Minister Louis Farrakhan, leader of the Nation of Islam, will appear at Alabama A&M University on April 10, invited by the campus’ poetry club and student Democrats.
Farrakhan has a long history of anti-Jewish and anti-white comments, as well as hostility to the gay community. In a speech last month in California, he said Jews have “an agreement with hell and covenant and death” in controlling the U.S. government and media. He also refers to the Jews of today as imposters with no historical ties to the land of Israel, states that Jews controlled the slave trade and drain money from the black community today.

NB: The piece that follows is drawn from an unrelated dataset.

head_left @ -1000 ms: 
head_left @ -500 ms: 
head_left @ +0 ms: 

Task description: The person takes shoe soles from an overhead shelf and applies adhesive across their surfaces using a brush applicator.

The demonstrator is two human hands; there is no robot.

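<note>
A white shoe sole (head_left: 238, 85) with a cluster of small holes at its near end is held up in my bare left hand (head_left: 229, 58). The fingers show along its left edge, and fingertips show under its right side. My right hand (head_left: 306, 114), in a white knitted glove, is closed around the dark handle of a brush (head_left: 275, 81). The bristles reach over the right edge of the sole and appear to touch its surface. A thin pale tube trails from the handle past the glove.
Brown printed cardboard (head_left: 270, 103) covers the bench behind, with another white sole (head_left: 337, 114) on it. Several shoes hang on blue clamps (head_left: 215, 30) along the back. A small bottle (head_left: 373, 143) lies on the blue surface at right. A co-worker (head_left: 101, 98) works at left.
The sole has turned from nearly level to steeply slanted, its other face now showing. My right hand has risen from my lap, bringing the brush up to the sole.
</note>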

Representatives of Interfaith Mission Service, Temple B’nai Sholom, the Jewish Federation of Huntsville and North Alabama and Gay, Lesbian, Bisexual, Transgender Advocacy and Youth Services met with A&M President Andrew Hugine on April 3. They told Hugine that Farrakhan’s visit should be balanced with a forum. Hugine said such a forum, like Farrakhan’s appearance, would have to be sponsored by a student group.
In a statement days before the meeting, Hugine noted that “this administration did not extend an invitation,” the university is not sponsoring or funding the event, and “views which may be expressed during this upcoming event do not reflect or embody the views of Alabama A&M University.”

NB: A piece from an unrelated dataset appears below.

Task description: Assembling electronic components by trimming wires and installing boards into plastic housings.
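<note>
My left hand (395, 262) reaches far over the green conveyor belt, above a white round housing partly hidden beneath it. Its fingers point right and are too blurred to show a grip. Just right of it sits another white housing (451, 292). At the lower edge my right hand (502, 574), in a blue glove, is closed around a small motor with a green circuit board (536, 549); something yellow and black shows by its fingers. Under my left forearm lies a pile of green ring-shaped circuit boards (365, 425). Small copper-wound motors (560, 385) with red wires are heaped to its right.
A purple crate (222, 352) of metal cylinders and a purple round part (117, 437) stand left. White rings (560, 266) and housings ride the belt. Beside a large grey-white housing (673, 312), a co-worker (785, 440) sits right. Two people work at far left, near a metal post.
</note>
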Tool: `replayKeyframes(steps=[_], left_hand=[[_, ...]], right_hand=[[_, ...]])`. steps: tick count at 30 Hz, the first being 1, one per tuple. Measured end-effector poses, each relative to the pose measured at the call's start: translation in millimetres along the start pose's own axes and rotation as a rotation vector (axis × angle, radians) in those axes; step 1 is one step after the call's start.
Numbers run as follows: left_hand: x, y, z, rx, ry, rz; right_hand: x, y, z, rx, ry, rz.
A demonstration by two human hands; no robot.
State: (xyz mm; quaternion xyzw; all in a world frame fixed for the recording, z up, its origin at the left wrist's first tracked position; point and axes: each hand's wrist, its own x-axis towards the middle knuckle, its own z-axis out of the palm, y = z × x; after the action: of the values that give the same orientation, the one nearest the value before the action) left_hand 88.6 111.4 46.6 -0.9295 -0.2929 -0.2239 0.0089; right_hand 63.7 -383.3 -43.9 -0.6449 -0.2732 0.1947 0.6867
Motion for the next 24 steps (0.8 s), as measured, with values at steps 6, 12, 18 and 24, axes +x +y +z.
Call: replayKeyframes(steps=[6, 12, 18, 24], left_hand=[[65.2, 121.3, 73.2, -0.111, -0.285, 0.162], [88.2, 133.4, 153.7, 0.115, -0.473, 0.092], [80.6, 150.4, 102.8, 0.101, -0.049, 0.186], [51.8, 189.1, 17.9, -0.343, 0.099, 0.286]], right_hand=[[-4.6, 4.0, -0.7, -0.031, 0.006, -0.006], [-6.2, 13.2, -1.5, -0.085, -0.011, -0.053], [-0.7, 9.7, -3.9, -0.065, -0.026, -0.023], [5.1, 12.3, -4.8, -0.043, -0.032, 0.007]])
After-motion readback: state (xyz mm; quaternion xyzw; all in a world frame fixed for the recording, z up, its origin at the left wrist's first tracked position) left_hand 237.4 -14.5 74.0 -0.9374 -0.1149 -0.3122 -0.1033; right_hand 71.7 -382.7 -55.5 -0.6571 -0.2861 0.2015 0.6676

IMS President Rev. David Freeman said the panel would turn Farrakhan’s appearance into a “teachable moment” and “could identify ways that people are identified in negative, hurtful ways.”
B’nai Sholom Rabbi Elizabeth Bahar said Farrakhan has every right to speak, and the student groups have a right to invite whoever they wish, but it is “unconscionable” for Farrakhan “to be given the honor to speak at Alabama A&M” and “does not create a welcoming and inclusive environment.”
Bahar noted the controversy comes at a difficult time for mobilizing the faith community — she is wrapped up in preparations for Passover, which begins tomorrow night, while area ministers are busy with preparations for Easter.
On March 30, the Alabama Democratic Party issued a statement distancing itself from the talk, and noted that the student Democrats are not affiliated with the national or state Federation of College Democrats.
Bradley Davidson, executive director of the Alabama Democratic Party, said “While we agree with A&M President Dr. Andrew Hugine’s stance that students be provided the freedom to open a dialogue with speakers from across the political spectrum, the Alabama Democratic Party has not been involved with any event at Alabama A&M University.”
The Final Call, the NOI newspaper, said supporters are refusing to be “bullied” into cancelling the program, and referred to opponents as “elements bent on interfering in the affairs of Black people.”
Kris Taylor, president of the A&M poetry club, told WHNT-TV that “There is positivity coming from this. I don’t believe (Farrakhan) is going to come here and bash the Jews.”
Wayne Snodgrass, president of the Greater Huntsville Interdenominational Ministerial Association, told The Final Call he plans to attend and refused requests to speak out against Farrakhan. Final Call also reported that some local pastors emailed the A&M administration in support of Farrakhan’s appearance.